** PROBLEM DETAILS **
Go through the lines below and count those that contain "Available"; the number is all that should be returned.

######

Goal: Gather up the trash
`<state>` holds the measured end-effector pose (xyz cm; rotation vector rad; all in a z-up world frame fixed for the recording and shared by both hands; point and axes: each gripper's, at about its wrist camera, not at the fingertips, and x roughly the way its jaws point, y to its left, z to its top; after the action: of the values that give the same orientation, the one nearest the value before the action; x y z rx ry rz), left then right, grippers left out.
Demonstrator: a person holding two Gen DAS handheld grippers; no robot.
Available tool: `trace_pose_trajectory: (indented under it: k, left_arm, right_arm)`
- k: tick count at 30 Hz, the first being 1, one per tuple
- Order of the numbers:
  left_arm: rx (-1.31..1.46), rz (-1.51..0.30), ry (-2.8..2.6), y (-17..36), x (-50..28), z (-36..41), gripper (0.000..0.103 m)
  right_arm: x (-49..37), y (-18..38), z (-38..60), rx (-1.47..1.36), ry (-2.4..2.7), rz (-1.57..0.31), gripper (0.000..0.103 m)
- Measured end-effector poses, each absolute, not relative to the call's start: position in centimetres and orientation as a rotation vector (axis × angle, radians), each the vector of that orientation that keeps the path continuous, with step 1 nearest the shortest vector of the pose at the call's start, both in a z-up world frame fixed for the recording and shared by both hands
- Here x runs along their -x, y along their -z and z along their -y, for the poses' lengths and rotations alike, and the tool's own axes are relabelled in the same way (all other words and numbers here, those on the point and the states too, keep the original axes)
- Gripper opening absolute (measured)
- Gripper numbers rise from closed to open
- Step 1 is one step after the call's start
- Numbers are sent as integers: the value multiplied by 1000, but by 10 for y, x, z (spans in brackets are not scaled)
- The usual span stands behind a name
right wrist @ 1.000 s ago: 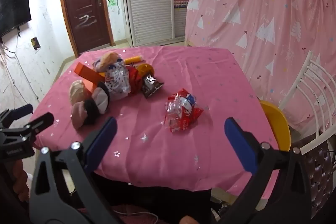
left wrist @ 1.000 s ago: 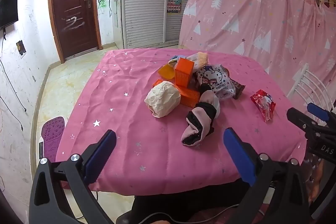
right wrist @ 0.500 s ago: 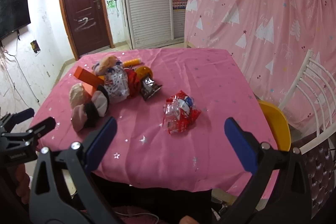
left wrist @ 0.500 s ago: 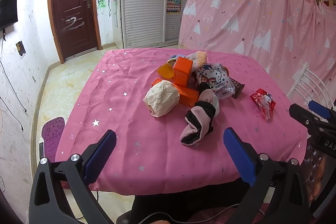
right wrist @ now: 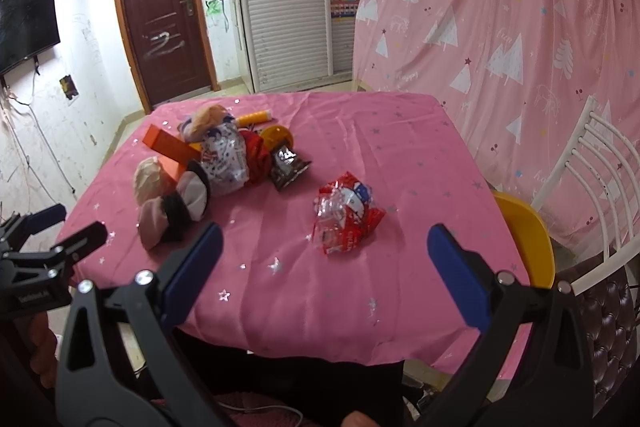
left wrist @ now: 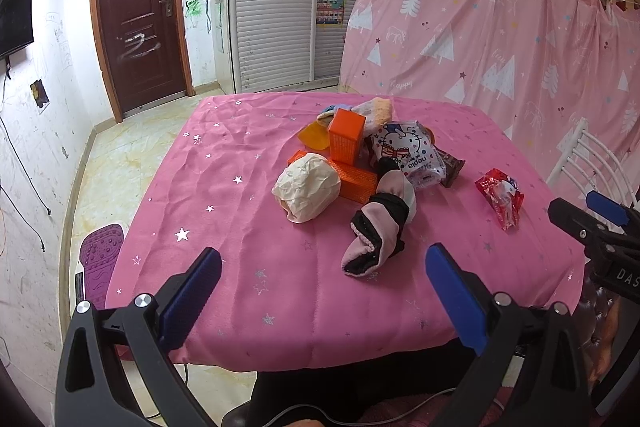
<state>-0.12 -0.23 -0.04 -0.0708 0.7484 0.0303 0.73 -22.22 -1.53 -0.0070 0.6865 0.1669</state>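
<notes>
A pile sits mid-table on the pink starred cloth (left wrist: 248, 211): a crumpled cream paper ball (left wrist: 307, 191), orange boxes (left wrist: 346, 139), a white cartoon-print bag (left wrist: 408, 154), a dark wrapper (left wrist: 451, 167) and a pink-and-black sock (left wrist: 380, 223). A red crinkled wrapper (left wrist: 500, 195) (right wrist: 346, 213) lies apart to the right. My left gripper (left wrist: 322, 271) is open at the table's near edge, short of the sock. My right gripper (right wrist: 322, 247) is open, just short of the red wrapper. Both hold nothing.
A yellow stool (right wrist: 526, 239) and a white chair back (right wrist: 600, 163) stand right of the table. A pink curtain (left wrist: 500, 47) hangs behind. A brown door (left wrist: 140, 11) and a purple slipper (left wrist: 100, 259) on the floor are to the left.
Both grippers have edged slightly forward toward the table, staying open. The objects on the cloth have not moved.
</notes>
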Motion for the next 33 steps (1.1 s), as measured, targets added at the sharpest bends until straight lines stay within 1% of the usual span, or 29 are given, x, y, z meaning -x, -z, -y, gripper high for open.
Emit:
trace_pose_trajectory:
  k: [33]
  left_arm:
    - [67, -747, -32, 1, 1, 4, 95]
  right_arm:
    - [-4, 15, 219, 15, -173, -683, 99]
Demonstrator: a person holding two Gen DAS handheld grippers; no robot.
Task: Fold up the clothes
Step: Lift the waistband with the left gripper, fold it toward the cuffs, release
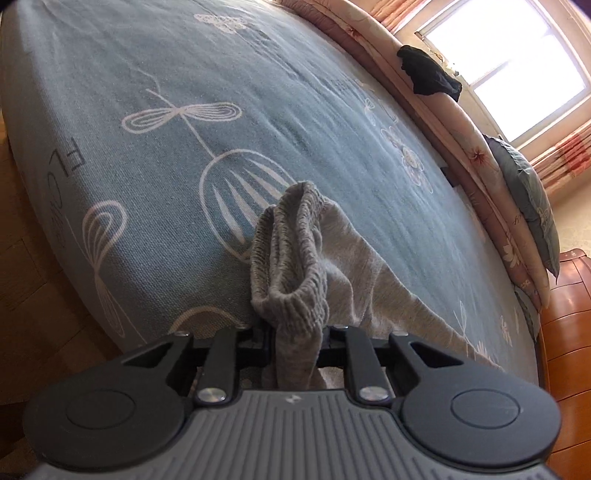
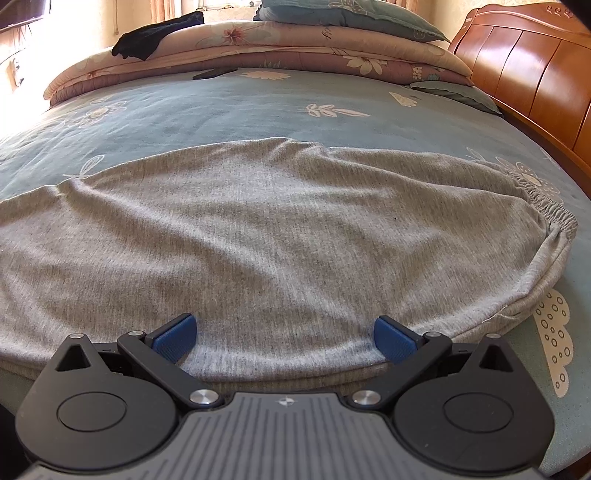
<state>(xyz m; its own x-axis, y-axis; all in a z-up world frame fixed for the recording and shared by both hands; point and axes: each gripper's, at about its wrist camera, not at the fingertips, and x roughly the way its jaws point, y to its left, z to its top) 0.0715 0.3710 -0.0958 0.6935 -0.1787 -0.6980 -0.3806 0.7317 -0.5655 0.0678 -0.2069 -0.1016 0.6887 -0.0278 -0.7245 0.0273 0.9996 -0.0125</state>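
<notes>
A grey knit garment lies spread on the blue patterned bedsheet, its gathered elastic band at the right. In the left wrist view one ribbed end of the grey garment stands bunched up off the bedsheet. My left gripper is shut on it, the cloth hiding the pads and trailing down to the right. My right gripper is open over the garment's near edge. Its blue pads stand wide apart, with flat cloth between them.
A folded floral quilt with a blue pillow and a black garment lies along the far side of the bed. A wooden headboard stands at the right. The same black garment sits under a window. Wooden floor lies left of the bed.
</notes>
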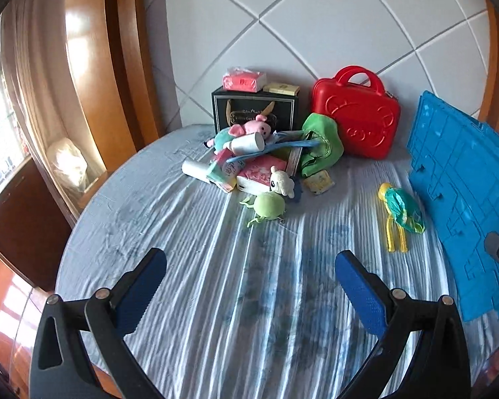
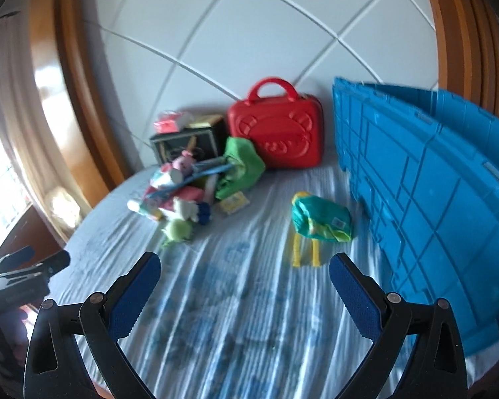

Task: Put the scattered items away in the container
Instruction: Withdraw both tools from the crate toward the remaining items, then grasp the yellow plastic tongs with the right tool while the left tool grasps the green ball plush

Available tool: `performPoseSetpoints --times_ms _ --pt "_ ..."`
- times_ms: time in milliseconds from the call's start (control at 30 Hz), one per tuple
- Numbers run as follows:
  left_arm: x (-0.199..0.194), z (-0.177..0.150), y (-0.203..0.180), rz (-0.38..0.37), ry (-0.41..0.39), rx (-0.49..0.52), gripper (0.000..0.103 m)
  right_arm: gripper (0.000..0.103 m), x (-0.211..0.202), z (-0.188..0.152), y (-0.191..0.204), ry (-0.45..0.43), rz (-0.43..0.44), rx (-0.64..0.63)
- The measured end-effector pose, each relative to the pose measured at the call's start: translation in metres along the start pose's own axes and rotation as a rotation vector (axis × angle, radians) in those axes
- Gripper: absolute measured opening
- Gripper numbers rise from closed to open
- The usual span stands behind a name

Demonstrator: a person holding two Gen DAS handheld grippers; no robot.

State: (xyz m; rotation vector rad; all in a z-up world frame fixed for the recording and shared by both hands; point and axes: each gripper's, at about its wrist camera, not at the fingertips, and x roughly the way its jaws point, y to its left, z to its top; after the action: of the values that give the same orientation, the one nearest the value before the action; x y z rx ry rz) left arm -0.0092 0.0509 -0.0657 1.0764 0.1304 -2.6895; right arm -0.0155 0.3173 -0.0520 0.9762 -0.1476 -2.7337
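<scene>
toys (image 1: 256, 163) well beyond left claw (image 1: 251, 286)

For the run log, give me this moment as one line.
left gripper: open, empty | right gripper: open, empty | toy pile: untouched on bed | blue crate: right side

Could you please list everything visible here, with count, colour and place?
crate: one, blue, right side of the bed.
case: one, red, against the headboard.
gift box: one, black, left of the case.
tissue pack: one, red, atop the gift box.
toy pile: several, mixed colours, in front of the gift box.
round plush: one, green, nearest edge of the pile.
pouch: one, teal with yellow straps, alone beside the crate.
bedsheet: one, pale blue, underneath.
left gripper: open, empty.
right gripper: open, empty.
</scene>
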Motion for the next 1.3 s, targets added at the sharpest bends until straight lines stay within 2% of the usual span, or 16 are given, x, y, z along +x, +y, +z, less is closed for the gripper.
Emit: performPoseSetpoints --times_ms 167,267,333,433,567,933,1167,1233,1267,1300 --pt "0.068 0.009 -0.021 0.020 0.092 -0.014 0.103 0.103 0.072 0.007 -0.037 0.107 0.003 0.011" --pt "0.108 0.015 -0.032 0.036 0.117 0.003 0.103 0.103 0.113 0.009 -0.063 0.155 -0.013 0.040" --pt "0.138 0.017 -0.034 0.035 0.156 -0.014 0.103 0.103 0.146 0.003 -0.080 0.229 -0.016 0.066" --pt "0.173 0.017 -0.034 0.010 0.214 -0.049 0.103 0.103 0.180 -0.004 -0.095 0.289 -0.032 0.078" --pt "0.215 0.019 -0.036 0.026 0.252 -0.042 0.103 0.103 0.217 -0.011 -0.110 0.339 -0.054 0.122" --pt "0.309 0.034 -0.033 0.038 0.289 0.001 0.103 0.103 0.291 -0.007 -0.123 0.357 -0.111 0.183" --pt "0.351 0.039 -0.033 -0.016 0.331 -0.024 0.102 0.102 0.327 0.002 -0.129 0.314 -0.199 0.146" --pt "0.362 0.037 -0.036 -0.042 0.356 -0.042 0.094 0.093 0.336 0.005 -0.126 0.303 -0.227 0.106" --pt "0.365 0.035 -0.039 -0.034 0.357 -0.037 0.095 0.083 0.340 0.005 -0.125 0.304 -0.232 0.097" --pt "0.364 0.035 -0.044 -0.027 0.344 -0.015 0.087 0.069 0.342 0.005 -0.126 0.306 -0.230 0.104"
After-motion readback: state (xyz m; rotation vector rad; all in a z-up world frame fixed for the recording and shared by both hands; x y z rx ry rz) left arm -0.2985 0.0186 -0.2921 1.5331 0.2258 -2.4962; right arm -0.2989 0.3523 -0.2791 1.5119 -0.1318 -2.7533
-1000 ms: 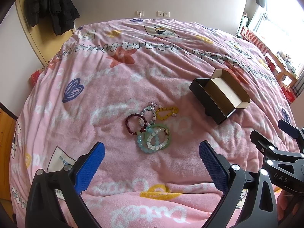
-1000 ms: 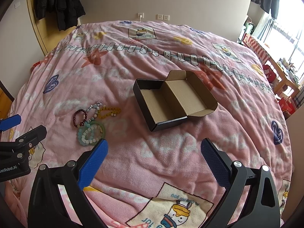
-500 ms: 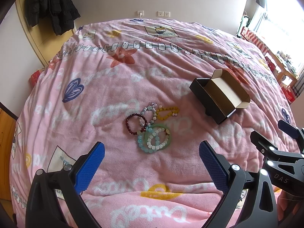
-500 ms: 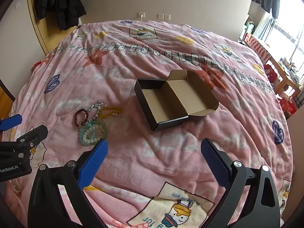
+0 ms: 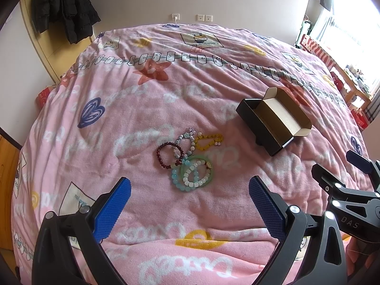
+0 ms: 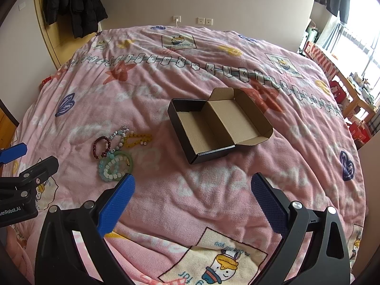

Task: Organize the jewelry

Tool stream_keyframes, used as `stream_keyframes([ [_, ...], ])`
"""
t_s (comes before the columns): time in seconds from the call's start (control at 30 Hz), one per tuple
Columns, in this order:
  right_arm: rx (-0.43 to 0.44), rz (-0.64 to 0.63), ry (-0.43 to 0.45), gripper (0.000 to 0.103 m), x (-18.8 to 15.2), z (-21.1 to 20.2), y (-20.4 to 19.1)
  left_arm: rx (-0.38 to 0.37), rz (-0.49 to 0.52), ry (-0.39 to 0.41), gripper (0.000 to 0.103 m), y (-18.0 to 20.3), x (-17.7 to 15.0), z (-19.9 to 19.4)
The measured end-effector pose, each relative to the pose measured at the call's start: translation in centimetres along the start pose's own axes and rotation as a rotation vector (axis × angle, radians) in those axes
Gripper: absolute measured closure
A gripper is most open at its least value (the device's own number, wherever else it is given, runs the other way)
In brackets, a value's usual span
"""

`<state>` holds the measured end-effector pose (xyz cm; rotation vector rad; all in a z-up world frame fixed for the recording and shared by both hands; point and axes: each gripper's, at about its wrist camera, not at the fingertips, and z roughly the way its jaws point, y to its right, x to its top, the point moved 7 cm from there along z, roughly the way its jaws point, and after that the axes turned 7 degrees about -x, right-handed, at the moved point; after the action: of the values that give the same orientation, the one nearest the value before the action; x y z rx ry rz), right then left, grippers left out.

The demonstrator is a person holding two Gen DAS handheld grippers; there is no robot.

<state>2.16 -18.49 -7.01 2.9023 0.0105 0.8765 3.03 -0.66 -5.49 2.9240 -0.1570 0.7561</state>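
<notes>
Several bead bracelets lie in a heap [image 5: 190, 159] on the pink bedspread: a dark red one [image 5: 163, 154], a yellow one [image 5: 209, 141], a pale blue one and a green ring [image 5: 197, 173]. The heap also shows in the right wrist view [image 6: 116, 152]. An open black cardboard box [image 5: 273, 123] with a brown, empty inside lies to the right of them, and shows in the right wrist view [image 6: 213, 128]. My left gripper [image 5: 190, 201] is open and empty, just short of the bracelets. My right gripper [image 6: 192, 199] is open and empty, short of the box.
The pink patterned blanket [image 6: 213, 71] covers the whole bed. A black coat [image 5: 64, 7] hangs on the wall at the far left. A wooden shelf with small items [image 6: 351, 87] stands by the window at the right.
Both grippers have drifted slightly forward toward the bed. Nothing on the bed has moved.
</notes>
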Motion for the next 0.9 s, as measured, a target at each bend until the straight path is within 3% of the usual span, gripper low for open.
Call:
stream_keyframes([
  [0.7, -0.006, -0.003, -0.015, 0.007, -0.4, 0.9, -0.3, -0.001, -0.021, -0.017, 0.006, -0.4, 0.1, 0.1],
  [0.9, -0.029, 0.016, -0.04, 0.007, -0.8, 2.4, 0.1, 0.044, -0.055, -0.057, 0.006, -2.3, -0.3, 2.5],
])
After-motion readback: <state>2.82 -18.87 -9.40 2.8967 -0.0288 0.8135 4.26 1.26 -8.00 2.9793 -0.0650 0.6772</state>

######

** OUTPUT BELOW **
2